Kitabı beğendim evet, ancak bu beğeninin bir süredir okuduğum türk polisiyelerinde karşıma çıkan örneklere kıyasla eli yüzü düzgün bir örnek olması ile de alakası var kitabın. Kitabı bitirdiğimizde eksik kalan şeyler olduğunu düşünmeden de edemedim. meselâ, bu kadar detaylı cinayetler işleyen bir katilin yakalandığında hiç bir etki yaratamaması gibi. Veya başkomiserimizin olayı çözümledigi final bölümündeki akıl yürütme biçimi. Kitap içerisindeki zaman akışı gibi olay akışlarında da bizi ikna eden bir şey olmalı. İşte bu şey bize evet bu böyle olmuştur dedirten şey bir yandan da. Ama kitabın sonuna geldiğimiz için katil yakalaniyorsa ve başkomiser kitabın sonuna geldiğimiz için katilin yakalanmasını mümkün kılan o akıl yürütme biçimini önünüze koyuyorsa burada olay akışına ters düşen bir şeyler olduğu hissediliyor diyebiliriz. Örneğin kitabın son sayfasındaki romantik olay veya gelişme şaşırtmıyor bizi, çünkü yazar kitap boyunca bunun adımlarını teker teker önümüze koyuyor. Ancak detaylı cinayetler işleyen katilin bu hissi verememesi kitabın gerçeklik hissini zedeliyor.

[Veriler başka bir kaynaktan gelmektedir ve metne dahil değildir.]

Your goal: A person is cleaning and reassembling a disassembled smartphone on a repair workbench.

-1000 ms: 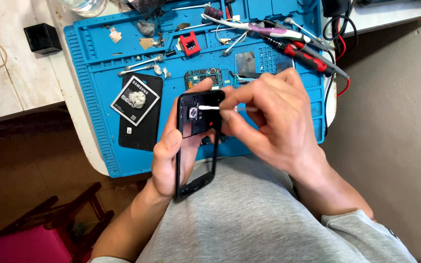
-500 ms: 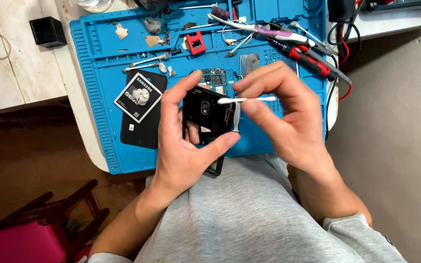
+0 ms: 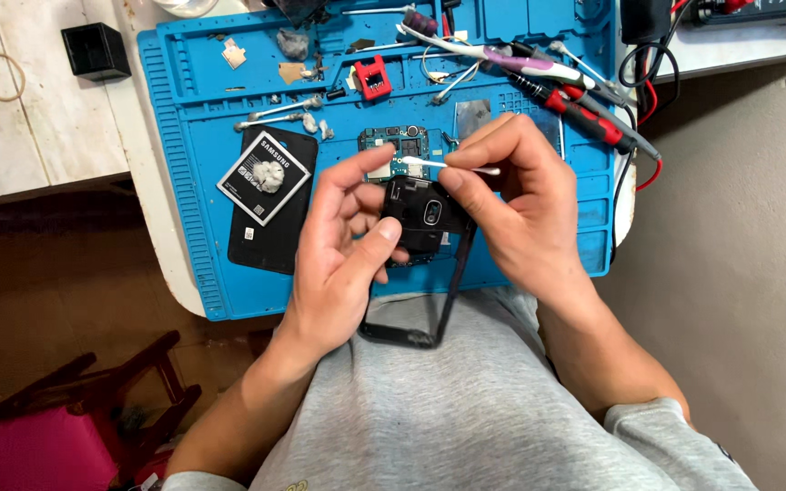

Bununla beraber eğer bu kitap yazarın ilk kitabıysa anlatımının iyi olduğunu, okuma keyfimizi bozacak sorunların neredeyse karşımıza hiç çıkmadığını söyleyebiliriz. Kurgu problemleri ayrı. İlk değil, üçüncü dördüncü kitabını yazıp da bir şey anlatamayan yazarlarımız da var ne yazık ki. Bu anlamda Elif Gümüş nitelikli, iyi bir yerden başlıyor yazmaya.
Sessiz'i kusurlarıyla da olsa öneririm. Elif Gümüş'ten daha iyi eserler okuyacağız gibi geliyor bana.